* **Recorded data**
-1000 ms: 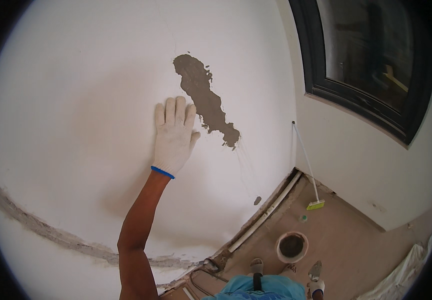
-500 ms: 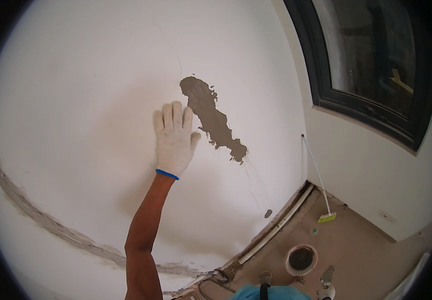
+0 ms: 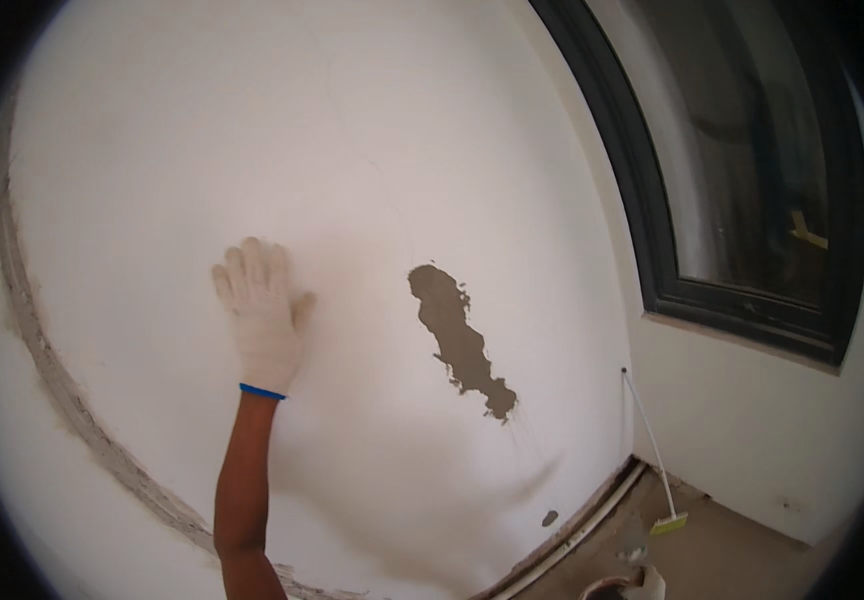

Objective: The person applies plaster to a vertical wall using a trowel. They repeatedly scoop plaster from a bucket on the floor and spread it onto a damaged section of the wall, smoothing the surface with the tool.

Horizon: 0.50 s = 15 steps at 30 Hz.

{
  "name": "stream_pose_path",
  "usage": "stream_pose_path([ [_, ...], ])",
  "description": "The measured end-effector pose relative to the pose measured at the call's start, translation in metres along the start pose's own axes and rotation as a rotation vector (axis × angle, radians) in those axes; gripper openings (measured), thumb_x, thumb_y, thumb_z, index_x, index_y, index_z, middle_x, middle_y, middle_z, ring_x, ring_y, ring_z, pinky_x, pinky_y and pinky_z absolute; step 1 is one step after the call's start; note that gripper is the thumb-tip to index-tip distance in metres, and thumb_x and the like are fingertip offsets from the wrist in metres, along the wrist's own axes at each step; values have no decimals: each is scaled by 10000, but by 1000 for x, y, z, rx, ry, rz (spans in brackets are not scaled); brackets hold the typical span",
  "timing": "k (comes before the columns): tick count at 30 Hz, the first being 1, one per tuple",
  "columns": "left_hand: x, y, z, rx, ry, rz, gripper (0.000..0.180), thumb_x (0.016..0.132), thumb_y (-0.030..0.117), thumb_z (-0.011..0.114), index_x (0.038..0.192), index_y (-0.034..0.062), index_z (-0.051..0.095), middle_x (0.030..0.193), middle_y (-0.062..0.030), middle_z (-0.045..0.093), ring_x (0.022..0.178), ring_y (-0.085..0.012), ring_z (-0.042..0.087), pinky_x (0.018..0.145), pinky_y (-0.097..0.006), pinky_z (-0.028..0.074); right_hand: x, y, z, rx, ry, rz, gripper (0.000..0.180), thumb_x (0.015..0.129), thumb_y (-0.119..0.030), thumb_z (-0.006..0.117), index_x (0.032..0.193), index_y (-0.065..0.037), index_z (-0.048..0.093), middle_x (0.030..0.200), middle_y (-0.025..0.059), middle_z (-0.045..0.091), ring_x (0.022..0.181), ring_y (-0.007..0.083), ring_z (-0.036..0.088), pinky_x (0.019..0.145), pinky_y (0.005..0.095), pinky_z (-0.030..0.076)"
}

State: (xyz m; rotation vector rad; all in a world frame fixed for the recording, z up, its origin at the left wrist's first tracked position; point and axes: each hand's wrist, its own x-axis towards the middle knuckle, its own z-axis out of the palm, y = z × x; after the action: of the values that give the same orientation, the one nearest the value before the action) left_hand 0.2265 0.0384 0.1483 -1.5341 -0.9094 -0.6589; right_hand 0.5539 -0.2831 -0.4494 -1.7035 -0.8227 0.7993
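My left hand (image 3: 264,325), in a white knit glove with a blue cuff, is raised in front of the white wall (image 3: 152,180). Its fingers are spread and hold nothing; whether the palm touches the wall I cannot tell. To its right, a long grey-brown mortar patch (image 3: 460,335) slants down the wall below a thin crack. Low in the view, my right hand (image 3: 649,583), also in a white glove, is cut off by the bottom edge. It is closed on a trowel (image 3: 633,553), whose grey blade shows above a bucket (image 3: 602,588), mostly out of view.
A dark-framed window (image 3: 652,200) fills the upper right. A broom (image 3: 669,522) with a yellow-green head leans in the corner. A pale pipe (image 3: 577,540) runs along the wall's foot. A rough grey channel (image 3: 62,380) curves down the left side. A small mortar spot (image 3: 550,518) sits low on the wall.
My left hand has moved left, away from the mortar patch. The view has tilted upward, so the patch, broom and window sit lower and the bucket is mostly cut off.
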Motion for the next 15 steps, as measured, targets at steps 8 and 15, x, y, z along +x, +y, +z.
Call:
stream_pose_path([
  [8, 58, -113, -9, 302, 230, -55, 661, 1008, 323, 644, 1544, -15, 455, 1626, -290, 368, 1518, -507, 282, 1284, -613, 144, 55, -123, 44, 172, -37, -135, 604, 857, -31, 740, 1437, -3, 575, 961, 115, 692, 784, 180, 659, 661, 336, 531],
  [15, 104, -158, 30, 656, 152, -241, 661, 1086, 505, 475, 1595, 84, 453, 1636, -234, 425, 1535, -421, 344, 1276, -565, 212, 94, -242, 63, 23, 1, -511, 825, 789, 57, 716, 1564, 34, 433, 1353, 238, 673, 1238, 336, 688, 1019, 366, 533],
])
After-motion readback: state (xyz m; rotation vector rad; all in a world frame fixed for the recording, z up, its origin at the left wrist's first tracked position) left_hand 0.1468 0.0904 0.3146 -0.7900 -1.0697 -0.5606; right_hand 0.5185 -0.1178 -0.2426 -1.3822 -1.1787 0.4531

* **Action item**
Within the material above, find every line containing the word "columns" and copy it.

* **Answer area**
  "timing": "k (comes before the columns): tick count at 30 Hz, the first being 1, one per tuple",
  "columns": "left_hand: x, y, z, rx, ry, rz, gripper (0.000..0.180), thumb_x (0.016..0.132), thumb_y (-0.030..0.117), thumb_z (-0.011..0.114), index_x (0.038..0.192), index_y (-0.034..0.062), index_z (-0.051..0.095), middle_x (0.030..0.193), middle_y (-0.062..0.030), middle_z (-0.045..0.093), ring_x (0.022..0.178), ring_y (-0.085..0.012), ring_z (-0.042..0.087), pinky_x (0.018..0.145), pinky_y (-0.097..0.006), pinky_z (-0.028..0.074); right_hand: x, y, z, rx, ry, rz, gripper (0.000..0.180), thumb_x (0.015..0.129), thumb_y (-0.119..0.030), thumb_z (-0.006..0.117), index_x (0.032..0.193), index_y (-0.065..0.037), index_z (-0.048..0.093), middle_x (0.030..0.200), middle_y (-0.025..0.059), middle_z (-0.045..0.091), ring_x (0.022..0.181), ring_y (-0.007..0.083), ring_z (-0.036..0.088), pinky_x (0.019..0.145), pinky_y (0.005..0.095), pinky_z (-0.030..0.076)"

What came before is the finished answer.